Australia’s education sector, which generated export earnings of A$39 billion (US$27.66 billion) before the pandemic, has strong ties to China with about 150,000 of its citizens studying at Australian universities. Tens of thousands remain at sea after pandemic restrictions and strained diplomatic relations have forced many to return home.
But with three weeks to go before Australian universities start, China’s Ministry of Education’s China Service Center for Scientific Exchange (CSCSE) said on Saturday it would not recognize overseas degrees obtained through online learning and urged students to return to overseas campuses. possible
“At present, the borders of the main destinations for international education have been reopened, and foreign (foreign) colleges and universities have fully resumed offline teaching,” the information said.
In December, China lifted nearly all of its COVID restrictions, prompting a surge in COVID cases and deaths as Beijing focused on rescuing its faltering economy.
The normalization of educational ties comes weeks after Chinese officials eased a ban on Australian coal imports as both countries seek to improve diplomatic relations after more than two years of Chinese trade sanctions that froze trade in barley, coal, wine and other goods and services.
Education Minister Jason Clare welcomed the move on Monday and said he would work with his home office counterpart to resolve any short-term logistical issues for universities.
Phil Honeywood, chief executive of the International Education Association of Australia, Australia’s international education advocacy body, said there were currently around 40,000 Chinese students still overseas.

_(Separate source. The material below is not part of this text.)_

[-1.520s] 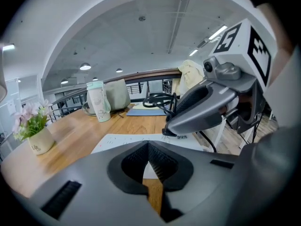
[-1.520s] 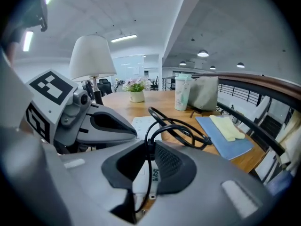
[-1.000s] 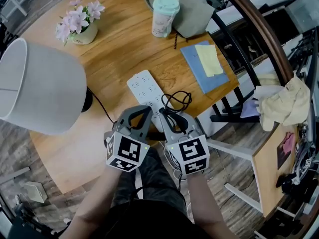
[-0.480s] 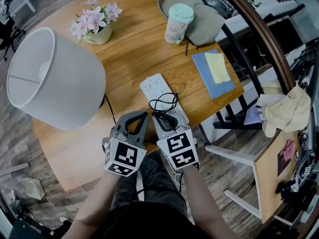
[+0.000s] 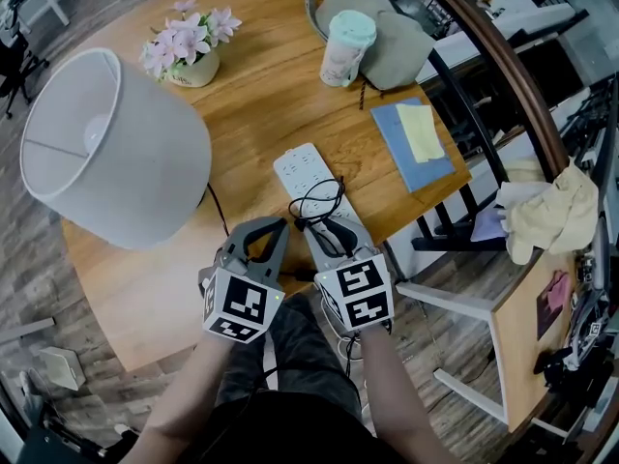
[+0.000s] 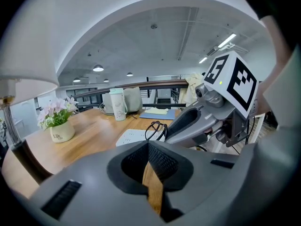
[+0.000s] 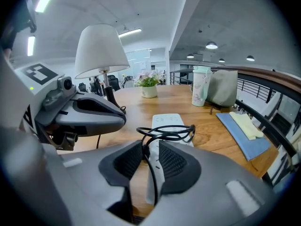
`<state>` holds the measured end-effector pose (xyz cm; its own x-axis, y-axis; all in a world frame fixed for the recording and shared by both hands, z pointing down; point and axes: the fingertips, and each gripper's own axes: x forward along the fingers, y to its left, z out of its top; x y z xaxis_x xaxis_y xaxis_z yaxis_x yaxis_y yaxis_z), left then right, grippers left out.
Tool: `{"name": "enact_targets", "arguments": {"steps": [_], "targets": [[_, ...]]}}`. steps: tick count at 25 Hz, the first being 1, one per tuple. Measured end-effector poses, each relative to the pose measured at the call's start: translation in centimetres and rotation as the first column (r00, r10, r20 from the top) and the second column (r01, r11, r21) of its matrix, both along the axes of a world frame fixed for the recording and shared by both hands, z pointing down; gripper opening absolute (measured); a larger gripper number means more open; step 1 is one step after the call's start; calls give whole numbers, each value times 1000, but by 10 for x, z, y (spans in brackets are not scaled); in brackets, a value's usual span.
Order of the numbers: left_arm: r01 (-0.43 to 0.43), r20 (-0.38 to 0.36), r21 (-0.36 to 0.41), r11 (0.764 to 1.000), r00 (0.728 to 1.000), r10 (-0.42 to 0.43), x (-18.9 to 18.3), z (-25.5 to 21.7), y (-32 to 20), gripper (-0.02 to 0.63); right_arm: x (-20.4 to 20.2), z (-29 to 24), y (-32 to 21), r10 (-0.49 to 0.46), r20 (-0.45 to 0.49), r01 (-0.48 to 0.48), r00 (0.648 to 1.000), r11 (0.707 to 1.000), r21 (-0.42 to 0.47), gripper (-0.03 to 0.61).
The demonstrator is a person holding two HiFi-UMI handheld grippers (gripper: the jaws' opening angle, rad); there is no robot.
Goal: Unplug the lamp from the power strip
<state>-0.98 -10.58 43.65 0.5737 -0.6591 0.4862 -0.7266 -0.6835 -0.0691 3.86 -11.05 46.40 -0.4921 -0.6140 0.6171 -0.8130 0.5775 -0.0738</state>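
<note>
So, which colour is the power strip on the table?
White. The power strip shows best in the head view.

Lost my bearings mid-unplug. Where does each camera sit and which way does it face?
Head view: on the person's head, facing steeply down at table, lamp and power strip; left gripper, right gripper, forearms show.
Left gripper view: rides the left gripper, looks along its parted, empty jaws across the table; right gripper at right.
Right gripper view: rides the right gripper, looks along just-opened jaws, black cord between them; left gripper at left.
Shared: all three show the power strip.
</note>
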Motion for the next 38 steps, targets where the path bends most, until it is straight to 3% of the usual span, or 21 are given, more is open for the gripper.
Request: {"name": "enact_targets", "arguments": {"steps": [15, 21, 32, 38], "targets": [[13, -86, -8, 1000, 996, -14, -4, -17, 5, -4, 20, -34, 5, 112, 56, -117, 992, 987, 106, 115], [20, -114, 5, 1000, 993, -20, -8, -28, 8, -4, 22, -53, 8, 139, 70, -150, 988, 972, 180, 8], [49, -192, 51, 997, 981, -38, -17, -53, 6, -5, 19, -82, 16, 151, 88, -169, 985, 950, 263, 6], [72, -281, 57, 996, 958, -53, -25, -75, 9, -5, 17, -105, 23, 160, 114, -188, 981, 934, 303, 6]]}}
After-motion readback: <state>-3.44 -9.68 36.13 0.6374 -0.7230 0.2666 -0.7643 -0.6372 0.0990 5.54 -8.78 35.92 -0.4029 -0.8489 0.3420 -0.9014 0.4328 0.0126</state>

“We expect a lot of Chinese students to be in a rush when talking about getting a flight to Australia. However, we expect there will be a number of postponement requests where students will not be able to get back in time,” Honeywood said.
The University of Sydney expects the “vast majority” of students to be on campus when classes start in late February. It plans to stop distance learning on campus at the end of this year.
This step of the Ministry of Education of China was met with the anger of Chinese students.
“Only 15 days until school starts – I have no visa, no flight, no place to live. You want us all to sleep on the street with such short notice?” “Weibo” made a statement on the social media platform.